LEE Ho Ryon
26.10 – 07.12.2024
Le travail de LEE Ho Ryon s’enracine dans des concepts philosophiques et psychanalytiques, donnant à sa peinture une profondeur théorique qui sublime la simple représentation.
La pulsion est au cœur de sa démarche, empruntée aux théories de Freud et Lacan, la pulsion est un désir sans objet précis, une quête inassouvie pour combler un vide intérieur, un « manque » inhérent à l’être humain. L’artiste lui-même décrit ses modèles comme des substituts invoqués pour combler ce vide, un moyen de préserver et posséder ce qui est éphémère, semblable à une forme de « taxidermie artistique ». Ses peintures deviennent alors une tentative de capturer l’instant, de figer le mouvement, de rendre immuable ce qui est voué à disparaître.
Le regard, joue également un rôle majeur. Inspiré des travaux de Lacan et de Merleau-Ponty, Ho Ryon explore la tension entre le regard du spectateur et celui du corps-objet. Le regard crée une expérience de division et d’ambiguïté, où l’observateur se confronte à l’objet observé, ce dernier paraissant presque renvoyer le regard. Cette dualité amène à une pulsion nouvelle, celle du désir de voir et de comprendre ce qui reste dissimulé. Dans la cristallisation de cet idéal féminin, le regard du spectateur oscille entre fascination et introspection.
Le voile est le troisième angle d’approche de son travail. Citant Kafka et inspiré par Walter Benjamin et Nietzsche, Ho Ryon utilise la technique du voilement et de la superposition pour créer un mystère autour du corps. Ce voile partiellement transparent dissimule et révèle à la fois, créant un jeu de désir visuel. Cette recherche d’un idéal féminin, sublimé par le voile, confère aux œuvres une dimension imaginaire, tout en instaurant une distance qui maintient le spectateur dans un état de désir suspendu. La beauté des figures de Ho Ryon conserve une ambiguïté qui reflète les complexités du désir, de la mémoire et des émotions floutées.
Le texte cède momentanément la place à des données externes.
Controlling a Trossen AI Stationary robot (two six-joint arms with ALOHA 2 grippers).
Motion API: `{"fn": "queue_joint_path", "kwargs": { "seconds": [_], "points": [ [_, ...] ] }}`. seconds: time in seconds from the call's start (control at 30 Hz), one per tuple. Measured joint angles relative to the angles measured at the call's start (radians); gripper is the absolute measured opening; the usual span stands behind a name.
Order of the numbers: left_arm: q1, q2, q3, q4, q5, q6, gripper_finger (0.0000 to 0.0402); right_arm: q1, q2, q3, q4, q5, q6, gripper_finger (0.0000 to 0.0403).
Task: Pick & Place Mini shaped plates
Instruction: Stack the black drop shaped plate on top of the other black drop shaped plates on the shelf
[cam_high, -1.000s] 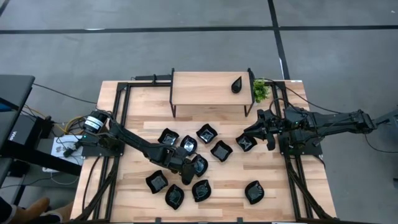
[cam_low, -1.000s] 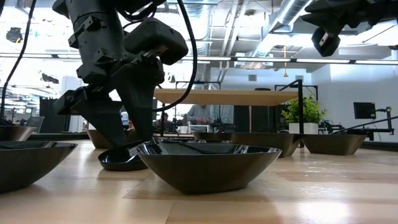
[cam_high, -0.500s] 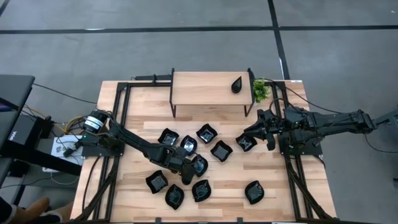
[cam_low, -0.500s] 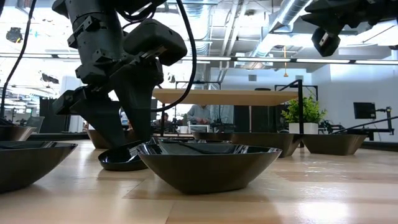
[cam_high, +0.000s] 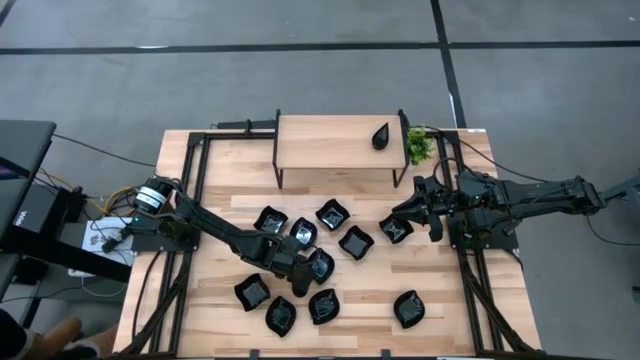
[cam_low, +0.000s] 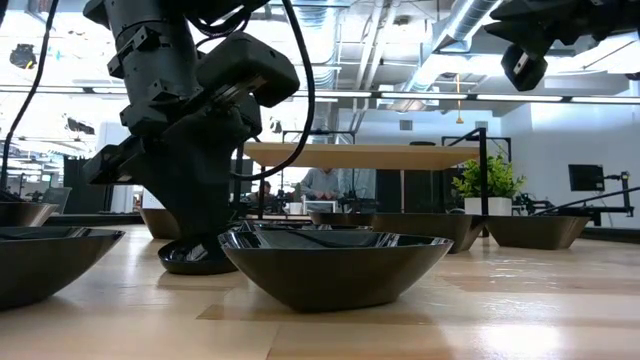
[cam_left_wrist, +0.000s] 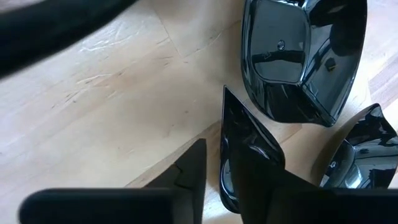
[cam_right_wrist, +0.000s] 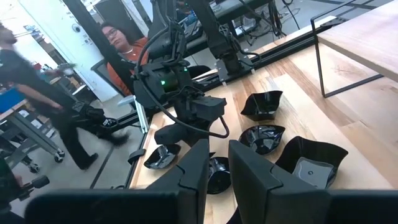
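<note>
Several glossy black mini shaped plates (cam_high: 355, 241) lie spread over the middle and near part of the wooden table. One more (cam_high: 381, 135) rests on the raised wooden shelf (cam_high: 330, 150) at the far side. My left gripper (cam_high: 308, 262) is down at a teardrop plate (cam_left_wrist: 239, 127) in the middle of the group and shut on it. My right gripper (cam_high: 402, 213) hangs high above a square plate (cam_high: 396, 230) at the right, its fingers (cam_right_wrist: 193, 168) slightly apart with nothing between them. My left gripper pinches the teardrop plate's side wall (cam_left_wrist: 224, 146), a little behind its pointed tip (cam_left_wrist: 225, 93). One finger (cam_left_wrist: 189, 174) stands outside the wall, the other (cam_left_wrist: 261, 180) over the bowl. The fingers come from above, slanting down. The plate's bottom (cam_low: 195, 265) rests on the table.
A small green plant (cam_high: 419, 146) stands beside the shelf's right leg. Black frame rails (cam_high: 190, 170) run along the table's left, right and far sides. Other plates (cam_left_wrist: 298, 56) lie close around the held one. People stand beyond the table (cam_right_wrist: 118, 43).
My left gripper has shut its fingers onto the teardrop plate's wall while staying in place. The plate has not moved from the table.
</note>
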Motion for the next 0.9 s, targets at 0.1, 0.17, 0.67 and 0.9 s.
{"fn": "queue_joint_path", "kwargs": {
  "seconds": [0.1,0.17,0.67,0.9],
  "points": [
    [0.000,0.000,0.000,-0.001,0.000,0.000,0.0046,0.000,0.000,0.000,0.000,0.000,0.000,0.0059],
    [0.000,0.000,0.000,-0.002,0.000,0.000,0.0032,0.000,0.000,0.000,0.000,0.000,0.000,0.0059],
    [0.000,-0.029,-0.001,-0.003,-0.006,0.012,0.0005,0.000,0.000,0.000,0.000,0.000,0.000,0.0059],
    [-0.003,-0.187,-0.001,-0.026,-0.042,0.047,0.0004,0.000,0.003,0.000,0.000,0.000,0.058,0.0059]
  ]
}}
Inspiré par les expériences de collages photographiques de ses années d’études, Ho Ryon utilise le jeu comme une façon de retrouver une sensibilité pré-langagière, de libérer l’œuvre de toute interprétation trop rigide. Comme un poème ou une musique, ses peintures sont destinées à changer l’état d’âme du spectateur, à ouvrir des espaces d’émotion et de plaisir, tout en apportant un impact plus profond, où tension entre désir, sublimation et angoisse prend forme.
Les œuvres de LEE Ho Ryon capturent un espace incertain, où l’interaction entre la sensualité et la perception amène le spectateur à explorer cette bonne distance entre soi et l’œuvre. Cette distance, comme la décrit Didier Ottinger, est autant une question de position physique face à l’œuvre qu’une approche philosophique de l’intimité des corps représentés. Les toiles de Ho Ryon, par leur jeu de superpositions et de transparences, vibrent à la frontière du sommeil et de l’éveil, état hypnagogique où les corps semblent se fondre, se disjoindre, puis réapparaître dans une multitude de gestes. Cet assemblage des corps en une figure unique nous révèle une élévation de l’idéal féminin – une image où conscience et inconscience s’affrontent.
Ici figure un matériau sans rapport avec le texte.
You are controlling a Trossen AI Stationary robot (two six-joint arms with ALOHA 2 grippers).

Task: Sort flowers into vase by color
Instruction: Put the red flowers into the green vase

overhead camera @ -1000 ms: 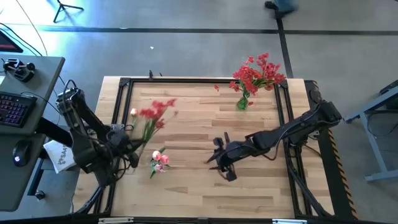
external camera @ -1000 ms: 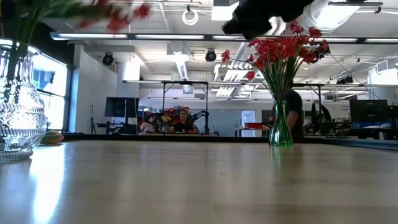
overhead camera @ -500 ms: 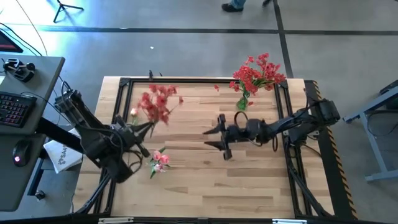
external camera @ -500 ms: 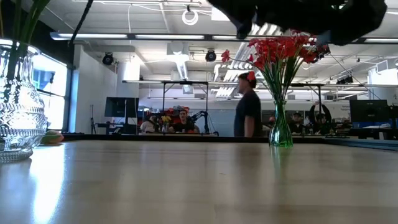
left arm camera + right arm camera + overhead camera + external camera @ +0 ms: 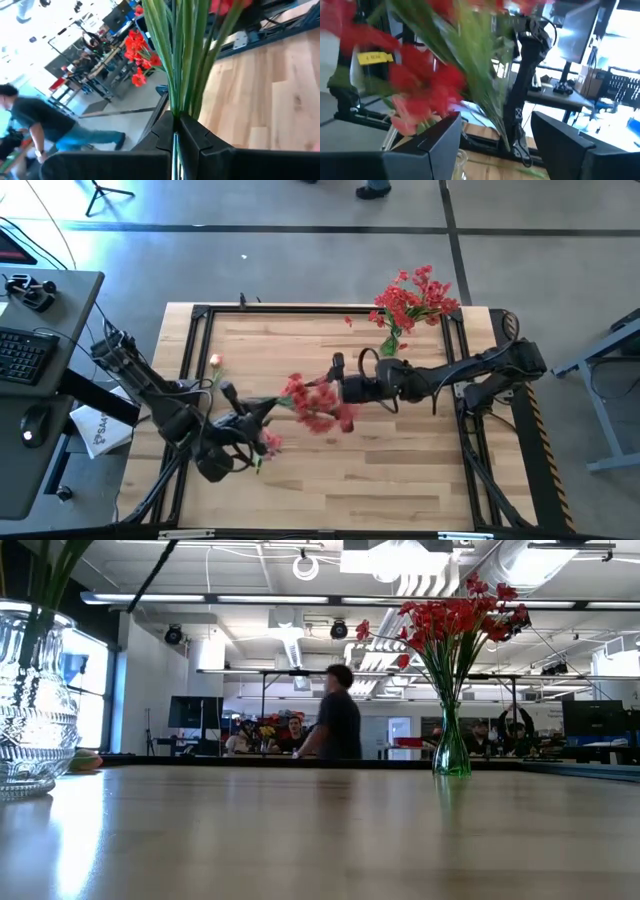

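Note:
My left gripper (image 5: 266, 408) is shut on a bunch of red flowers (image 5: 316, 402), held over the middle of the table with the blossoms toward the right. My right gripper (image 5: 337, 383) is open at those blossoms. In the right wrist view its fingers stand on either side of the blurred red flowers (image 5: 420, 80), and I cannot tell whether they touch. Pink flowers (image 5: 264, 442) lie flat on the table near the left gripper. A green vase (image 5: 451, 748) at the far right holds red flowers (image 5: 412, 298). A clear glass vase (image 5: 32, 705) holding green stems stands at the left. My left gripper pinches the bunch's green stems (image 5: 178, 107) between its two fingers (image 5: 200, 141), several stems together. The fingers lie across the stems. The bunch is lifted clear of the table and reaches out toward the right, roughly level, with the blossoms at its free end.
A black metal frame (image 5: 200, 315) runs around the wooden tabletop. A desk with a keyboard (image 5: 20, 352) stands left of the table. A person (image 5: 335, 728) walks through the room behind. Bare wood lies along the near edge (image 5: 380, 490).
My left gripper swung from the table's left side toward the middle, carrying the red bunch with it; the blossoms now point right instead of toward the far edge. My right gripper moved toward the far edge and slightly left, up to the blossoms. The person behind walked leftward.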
À propos des œuvres de LEE Ho Ryon, M.T parle de « la technicité de l’œil au service d’une villégiature manuelle ». Son geste pictural, précis et raffiné, capte la lumière, les textures, et les formes. Les couches de peinture s’entremêlent, se superposent, créant une vision kaléidoscopique du corps humain. Les tons pastel, roses et blancs, apportent aux œuvres une légèreté, une douceur qui contraste avec la complexité des corps agglomérés. Cette douceur apparente recèle une tension : une opposition entre la recherche de l’idéal féminin et l’incapacité de sa saisie totale. La division des figures, la transparence des voiles, et la superposition des formes démontrent cette quête infinie de perfection, mais aussi la crainte de ce qui reste insaisissable, de ce qui se dérobe au regard.
La Galerie PJ, à travers sa relation de longue date avec l’artiste, offre au public une immersion dans cet espace unique, où chaque œuvre est une invitation à ressentir, à réfléchir, et à découvrir la beauté complexe de la sensualité humaine. LEE Ho Ryon, par son geste et son regard, nous pousse à dépasser notre propre vision du corps et de l’émotion, pour atteindre une dimension de contemplation et de désir, comme un double jardin où se rencontrent la mémoire et la découverte, la vérité et l’imaginaire, et où la figure féminine est sans cesse sublimée dans toute sa fragilité et sa puissance.